Q2. Four header lines if you added the read group (@RG).
Q3. The genomic coordinate of the first read (SRR8002634.1) is: position 166782.
Q4. The mapping quality of the read SRR8002634.3 is 0.
This means the mapper believes that it cannot confidently assign the read to this position; multiple equally good mapping locations likely exist.
Q5. Among the first 8 reads: 3 mapped to the - strand (flag 16) and 5 mapped to the + strand (flag 0).
Q6. Yes, SRR8002634.11 is unmapped.
The SAM flag 0x4 (decimal 4) indicates “read unmapped”.
Q7. According to flagstat:
- 1,183,276 aligned out of 1,252,591 total reads → 94.47% mapped.
- Therefore, unmapped fraction = 100% – 94.47% = 5.53%.
Q8. SAM was 467M → BAM was 117M → approximately 4× smaller.

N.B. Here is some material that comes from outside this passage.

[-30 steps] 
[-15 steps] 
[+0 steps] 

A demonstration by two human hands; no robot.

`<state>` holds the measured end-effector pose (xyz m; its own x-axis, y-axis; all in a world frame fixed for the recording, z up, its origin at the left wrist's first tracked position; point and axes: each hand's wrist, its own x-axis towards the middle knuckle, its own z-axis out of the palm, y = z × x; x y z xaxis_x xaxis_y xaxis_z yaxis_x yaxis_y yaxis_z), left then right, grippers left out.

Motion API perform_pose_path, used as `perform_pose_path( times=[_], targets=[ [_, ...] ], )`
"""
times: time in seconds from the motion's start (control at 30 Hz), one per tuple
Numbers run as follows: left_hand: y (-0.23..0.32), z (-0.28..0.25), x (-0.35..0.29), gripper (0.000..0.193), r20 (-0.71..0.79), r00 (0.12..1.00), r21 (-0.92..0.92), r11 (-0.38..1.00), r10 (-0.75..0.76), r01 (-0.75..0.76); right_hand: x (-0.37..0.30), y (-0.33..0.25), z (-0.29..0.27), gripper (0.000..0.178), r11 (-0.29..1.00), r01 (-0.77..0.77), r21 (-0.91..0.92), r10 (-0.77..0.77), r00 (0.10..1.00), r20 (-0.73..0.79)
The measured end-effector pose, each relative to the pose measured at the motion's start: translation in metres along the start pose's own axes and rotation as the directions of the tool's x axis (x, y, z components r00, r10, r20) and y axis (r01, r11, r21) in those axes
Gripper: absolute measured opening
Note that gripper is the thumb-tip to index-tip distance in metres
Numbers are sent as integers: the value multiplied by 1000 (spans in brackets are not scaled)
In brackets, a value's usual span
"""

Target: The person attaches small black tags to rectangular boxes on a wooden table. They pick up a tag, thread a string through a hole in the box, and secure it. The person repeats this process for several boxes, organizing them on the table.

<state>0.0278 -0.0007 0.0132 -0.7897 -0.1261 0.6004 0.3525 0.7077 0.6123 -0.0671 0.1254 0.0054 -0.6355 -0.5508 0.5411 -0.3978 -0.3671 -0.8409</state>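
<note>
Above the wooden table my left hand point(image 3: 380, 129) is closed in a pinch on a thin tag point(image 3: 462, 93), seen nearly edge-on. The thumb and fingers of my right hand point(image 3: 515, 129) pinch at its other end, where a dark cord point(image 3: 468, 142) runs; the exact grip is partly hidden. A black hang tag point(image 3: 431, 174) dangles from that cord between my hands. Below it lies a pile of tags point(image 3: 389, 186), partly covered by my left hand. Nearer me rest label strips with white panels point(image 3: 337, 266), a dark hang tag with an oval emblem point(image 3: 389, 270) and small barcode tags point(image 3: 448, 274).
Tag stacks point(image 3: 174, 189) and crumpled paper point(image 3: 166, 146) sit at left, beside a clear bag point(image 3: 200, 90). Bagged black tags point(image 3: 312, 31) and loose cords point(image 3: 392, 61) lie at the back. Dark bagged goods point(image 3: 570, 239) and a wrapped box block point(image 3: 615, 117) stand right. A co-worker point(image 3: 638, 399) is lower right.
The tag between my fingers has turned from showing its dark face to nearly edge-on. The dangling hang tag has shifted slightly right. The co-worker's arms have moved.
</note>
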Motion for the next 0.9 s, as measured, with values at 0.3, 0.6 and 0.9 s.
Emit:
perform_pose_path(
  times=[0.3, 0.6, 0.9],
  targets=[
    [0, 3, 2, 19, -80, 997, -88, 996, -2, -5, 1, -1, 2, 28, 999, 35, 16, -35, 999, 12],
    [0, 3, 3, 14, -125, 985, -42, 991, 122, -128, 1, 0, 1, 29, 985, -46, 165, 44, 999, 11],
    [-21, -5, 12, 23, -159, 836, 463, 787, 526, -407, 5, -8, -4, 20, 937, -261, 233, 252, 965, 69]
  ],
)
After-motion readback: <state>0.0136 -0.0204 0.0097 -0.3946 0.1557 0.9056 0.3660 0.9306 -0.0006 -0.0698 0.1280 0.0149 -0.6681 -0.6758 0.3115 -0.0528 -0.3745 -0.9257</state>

Q9. BAM was 117M → CRAM was 37M → approximately 3.1× smaller.
Q10.
samtools view SRR8002634_1.sorted.bam NC_002516.2:2000000-3000000 | wc -l
→ 155,343 reads
Q11.
samtools view -q 30 SRR8002634_1.sorted.bam NC_002516.2:2000000-3000000 | wc -l
→ 149,524 reads
Q12. From SRR8002634_1.mosdepth.summary.txt:
NC_002516.2 6264404 177098613 28.27 0 113
- Average coverage: 28.27×
- Maximum depth at any position: 113×
Q13. If the wrong reference is used, the number of aligned reads generally goes down because greater phylogenetic distance means more mismatches and fewer alignable regions. If the incorrect reference is a closely related species, more reads will map than to a distant one, but still fewer than to the correct reference.
Example values:
- Yersinia pestis reference: 5,689 reads (0.46%) mapped
- Pseudomonas aeruginosa reference: 279,217 reads (22.34%) mapped
Q14. One-line alignment + convert to BAM + sort:
bwa mem -R "@RG\tID:RG26\tSM:YRB42" \ /home/databases/references/human/GRCh38_full_analysis_set_plus_decoy_hla.fa \ /home/projects/22126_NGS/exercises/alignment/NA19201_1.fastq.gz \ /home/projects/22126_NGS/exercises/alignment/NA19201_2.fastq.gz \ | samtools view -uS - \ | samtools sort /dev/stdin > NA19201.bam
This version uses -uS to emit uncompressed BAM, avoiding unnecessary compression/decompression inside the pipeline.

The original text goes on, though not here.